Genomic profiling of adult-onset isolated focal dystonia in a group of Romanian patients (GENDYS) is a research project financed by UEFISCDI, https://www.uefiscdi.ro/p4-cercetare-fundamentala-si-de-frontiera (basic and frontier research, PN-III-P4-ID-PCE-2016-0696), LS5_2 - Molecular and cellular neuroscience, contract no. 159/07.2017.
Host institution: Department of Neurology, Colentina Clinical Hospital*, “Carol Davila” University of Medicine and Pharmacy (UMFCD), Bucharest, Romania.
*The Department of Neurology, Colentina Clinical Hospital has the approval of the local Research Ethics Committee for implementing the GENDYS clinical study.

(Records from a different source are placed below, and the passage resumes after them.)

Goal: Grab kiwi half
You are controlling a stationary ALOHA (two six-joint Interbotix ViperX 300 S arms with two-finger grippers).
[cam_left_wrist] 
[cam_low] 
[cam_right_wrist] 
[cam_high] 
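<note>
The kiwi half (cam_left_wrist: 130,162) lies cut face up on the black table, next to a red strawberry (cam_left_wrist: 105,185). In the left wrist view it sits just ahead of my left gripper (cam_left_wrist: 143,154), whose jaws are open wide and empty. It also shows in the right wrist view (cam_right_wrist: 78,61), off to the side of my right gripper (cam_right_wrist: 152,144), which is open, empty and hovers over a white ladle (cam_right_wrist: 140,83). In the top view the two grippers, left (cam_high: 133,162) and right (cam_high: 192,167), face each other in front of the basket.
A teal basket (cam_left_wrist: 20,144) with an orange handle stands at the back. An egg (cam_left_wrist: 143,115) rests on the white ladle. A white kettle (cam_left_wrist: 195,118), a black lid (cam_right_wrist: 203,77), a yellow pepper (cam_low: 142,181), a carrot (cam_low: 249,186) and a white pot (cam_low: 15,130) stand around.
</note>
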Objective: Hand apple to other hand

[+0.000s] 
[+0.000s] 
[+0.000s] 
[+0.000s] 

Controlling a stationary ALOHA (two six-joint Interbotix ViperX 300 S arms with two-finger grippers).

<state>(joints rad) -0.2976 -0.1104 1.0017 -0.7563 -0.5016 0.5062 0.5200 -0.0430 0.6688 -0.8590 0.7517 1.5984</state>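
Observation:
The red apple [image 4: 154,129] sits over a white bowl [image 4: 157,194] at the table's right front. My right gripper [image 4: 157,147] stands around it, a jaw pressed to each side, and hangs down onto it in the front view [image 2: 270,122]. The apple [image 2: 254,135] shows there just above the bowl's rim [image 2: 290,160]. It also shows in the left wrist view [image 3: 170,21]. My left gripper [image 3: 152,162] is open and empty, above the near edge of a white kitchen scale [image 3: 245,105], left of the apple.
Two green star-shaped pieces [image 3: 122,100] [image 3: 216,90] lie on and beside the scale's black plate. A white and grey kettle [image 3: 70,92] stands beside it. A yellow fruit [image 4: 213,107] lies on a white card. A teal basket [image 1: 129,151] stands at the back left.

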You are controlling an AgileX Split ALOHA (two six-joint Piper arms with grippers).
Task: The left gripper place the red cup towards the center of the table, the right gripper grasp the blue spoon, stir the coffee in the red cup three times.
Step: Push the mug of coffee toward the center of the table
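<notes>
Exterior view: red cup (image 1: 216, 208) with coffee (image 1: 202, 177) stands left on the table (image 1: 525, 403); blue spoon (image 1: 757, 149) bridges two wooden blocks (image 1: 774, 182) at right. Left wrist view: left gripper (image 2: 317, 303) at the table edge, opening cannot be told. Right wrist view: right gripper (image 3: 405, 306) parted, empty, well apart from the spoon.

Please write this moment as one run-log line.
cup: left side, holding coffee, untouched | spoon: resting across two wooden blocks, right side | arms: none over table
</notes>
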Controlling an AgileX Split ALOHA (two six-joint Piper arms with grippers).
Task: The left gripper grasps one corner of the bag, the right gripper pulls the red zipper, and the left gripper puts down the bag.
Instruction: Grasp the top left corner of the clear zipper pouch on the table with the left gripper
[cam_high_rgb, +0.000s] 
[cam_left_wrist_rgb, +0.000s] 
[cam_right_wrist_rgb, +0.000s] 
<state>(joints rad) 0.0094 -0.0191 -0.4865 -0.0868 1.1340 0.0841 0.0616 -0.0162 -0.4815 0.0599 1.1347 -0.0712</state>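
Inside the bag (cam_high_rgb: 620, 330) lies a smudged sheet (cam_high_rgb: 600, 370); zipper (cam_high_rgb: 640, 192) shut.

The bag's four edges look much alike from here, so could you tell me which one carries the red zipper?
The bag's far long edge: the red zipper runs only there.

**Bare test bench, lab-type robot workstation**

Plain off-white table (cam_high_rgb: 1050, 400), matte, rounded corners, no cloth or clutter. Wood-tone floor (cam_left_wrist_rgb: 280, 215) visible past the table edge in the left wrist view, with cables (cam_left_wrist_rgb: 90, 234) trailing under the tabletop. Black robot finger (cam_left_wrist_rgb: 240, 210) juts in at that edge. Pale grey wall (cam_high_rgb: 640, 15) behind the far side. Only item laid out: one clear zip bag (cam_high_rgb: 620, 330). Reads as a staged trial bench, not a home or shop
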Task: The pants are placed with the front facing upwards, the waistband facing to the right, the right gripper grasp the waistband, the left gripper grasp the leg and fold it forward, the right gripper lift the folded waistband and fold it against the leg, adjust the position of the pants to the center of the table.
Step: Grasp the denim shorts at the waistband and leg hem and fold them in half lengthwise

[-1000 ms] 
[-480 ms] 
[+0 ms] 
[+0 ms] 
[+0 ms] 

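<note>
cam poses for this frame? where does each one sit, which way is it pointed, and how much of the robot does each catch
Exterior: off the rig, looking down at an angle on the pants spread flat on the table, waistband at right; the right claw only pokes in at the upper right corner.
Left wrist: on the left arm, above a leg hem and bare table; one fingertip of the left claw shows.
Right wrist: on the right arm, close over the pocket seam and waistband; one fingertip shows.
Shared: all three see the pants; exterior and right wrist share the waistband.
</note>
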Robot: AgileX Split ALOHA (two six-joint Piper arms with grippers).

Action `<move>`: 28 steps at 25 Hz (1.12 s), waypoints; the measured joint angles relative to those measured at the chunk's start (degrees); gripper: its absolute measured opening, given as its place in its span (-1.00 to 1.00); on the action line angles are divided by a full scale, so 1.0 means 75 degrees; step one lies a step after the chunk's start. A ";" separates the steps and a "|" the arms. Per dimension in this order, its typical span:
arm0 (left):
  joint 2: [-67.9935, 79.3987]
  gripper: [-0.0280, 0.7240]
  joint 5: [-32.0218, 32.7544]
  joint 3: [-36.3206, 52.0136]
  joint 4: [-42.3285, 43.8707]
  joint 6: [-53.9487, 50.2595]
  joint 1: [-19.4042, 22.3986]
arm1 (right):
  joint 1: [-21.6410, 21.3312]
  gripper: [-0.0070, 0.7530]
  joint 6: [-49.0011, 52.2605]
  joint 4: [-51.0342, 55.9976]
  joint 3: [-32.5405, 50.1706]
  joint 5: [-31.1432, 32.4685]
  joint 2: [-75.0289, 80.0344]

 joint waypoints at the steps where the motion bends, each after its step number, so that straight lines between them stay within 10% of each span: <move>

Project leader: Bogdan Ovidiu Popescu, Professor of Neurology and Head of the Neurology Teaching Department at the Colentina Clinical Hospital (Senior Neurologist / Consultant, Research Professor)
Status of the project: ongoing (end date: the 31st of December 2019)
Status of the clinical study: ongoing and still recruiting persons with isolated focal dystonia (more than 90 persons with focal isolated dystonia have been enrolled); participants are enrolled only if they fulfill all inclusion criteria and have no exclusion criteria; the written informed consent of the participant is mandatory for study enrollment.
Budget: 850.000,00 lei
- Bogdan Ovidiu Popescu (Professor of Neurology and Head of the Neurology Teaching Department at the Colentina Clinical Hospital, UMFCD; Research Professor; Senior Neurologist / Consultant)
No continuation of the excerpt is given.